Thursday, August 26, 2010
Linking 22 and 65
Many already call it an interstate. Technically, it’s not.
Our four-lane road through Marshall County is still Highway 78. But as the signs along the route signify, it is Future I-22.
And according to reports coming out of Alabama, construction has begun in Birmingham on the final link that should officially make it an interstate.
The Journal-Record in Hamilton, Ala., reported in its August 4 edition that construction crews were scheduled to be on site by August 2 to begin the monumental task of linking Interstates 22 and 65 in Birmingham – and officially linking Alabama’s largest city to Marshall County’s neighbor, Memphis, Tenn.
It’s the final section of a road that has required more than 30 years to complete.

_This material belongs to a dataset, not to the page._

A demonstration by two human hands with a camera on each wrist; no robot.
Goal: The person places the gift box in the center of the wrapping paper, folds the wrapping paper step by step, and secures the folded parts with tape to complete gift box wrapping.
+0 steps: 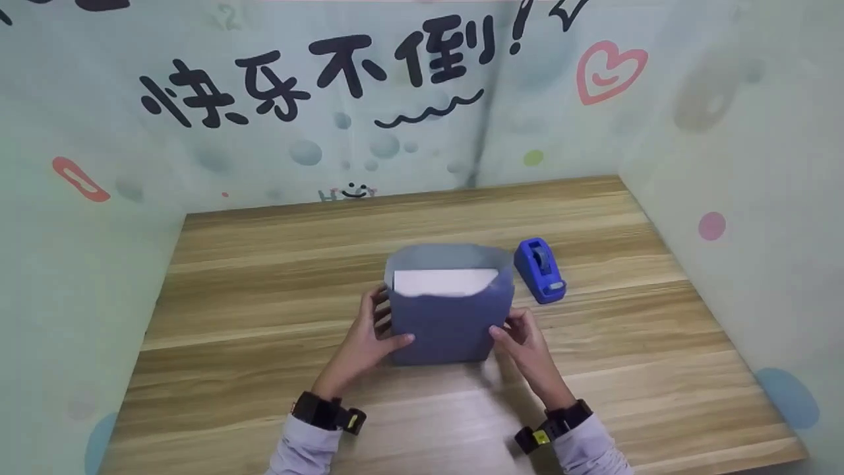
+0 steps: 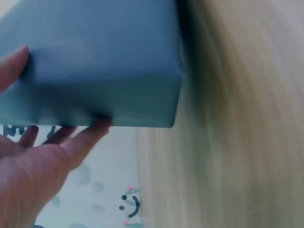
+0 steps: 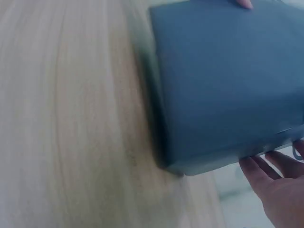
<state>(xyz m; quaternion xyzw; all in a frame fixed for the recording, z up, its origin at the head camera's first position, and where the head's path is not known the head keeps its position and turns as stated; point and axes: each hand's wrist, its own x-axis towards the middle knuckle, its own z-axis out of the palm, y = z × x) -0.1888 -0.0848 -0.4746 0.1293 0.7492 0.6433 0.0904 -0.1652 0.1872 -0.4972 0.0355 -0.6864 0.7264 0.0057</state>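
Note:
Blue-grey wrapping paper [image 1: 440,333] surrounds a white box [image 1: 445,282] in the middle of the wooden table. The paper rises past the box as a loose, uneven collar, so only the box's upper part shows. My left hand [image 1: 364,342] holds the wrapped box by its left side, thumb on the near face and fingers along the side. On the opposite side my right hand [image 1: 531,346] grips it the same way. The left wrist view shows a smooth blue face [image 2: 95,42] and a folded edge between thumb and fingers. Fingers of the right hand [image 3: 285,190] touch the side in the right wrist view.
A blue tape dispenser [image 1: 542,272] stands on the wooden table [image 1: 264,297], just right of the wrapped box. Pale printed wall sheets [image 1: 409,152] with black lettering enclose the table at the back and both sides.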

The projected completion date is four years away – October 2014. Highway officials in Alabama have publicly expressed optimism the project could be finished as much as one year ahead of schedule, according to the story written by Tracy Estes.
But it won’t be easy.
The link in Birmingham between these two interstates will involve some 14 ramps and 14 bridges over the span of only 1.5 miles. The $168.6 million project will result in a four-level interchange, which will reach 85 feet in height.
Construction crews will also tunnel a passage under the existing I-65 route to what is now being referred to as I-22 to pass beneath the existing interstate.
The massive interchange will be built, according to the Journal-Record news story, just north of what is known as “Malfunction Junction” in Birmingham – the convergence of Interstate 65 and Interstates 20 and 59.
Another project will be built simultaneously to link the Interstate 22 corridor with U.S. Highway 31 just to the east of I-65.
Included in the interchange project, deemed the most costly project in Alabama history, will be the addition of lanes along I-65 to accommodate the increased traffic flow. Currently, there are three north and southbound lanes in the area for a total of six lanes. This amount will be increased by one in each direction with a new total of eight lanes.
The interchange has been designed to allow traffic to exit or enter either I-65 or I-22 without slowing down, in hopes of limiting the number of traffic accidents.
Work on the interchange will be performed in three or four different stages to prevent traffic congestion.
We went through Birmingham a few weeks back en route to Atlanta. The trip is much easier, even now, thanks to new four-lane, Highway 78 (Future I-22) taking you almost to Birmingham.
The Journal-Record calls the scheduled completion of I-22 “an economic dream” come true. Marion County, Ala., like Marshall County, Miss., and every other community along I-22, are looking to take advantage of the route and attract new industry.
Particularly, right now, they’re going after spin-off industries that might supply parts to Toyota in Blue Springs, scheduled to open next year.
Interstate 22 is another feather in our county’s cap. And you can throw in Chickasaw Trail, Future I-269 and other big projects. All combined, the future looks bright for economic growth right here at home.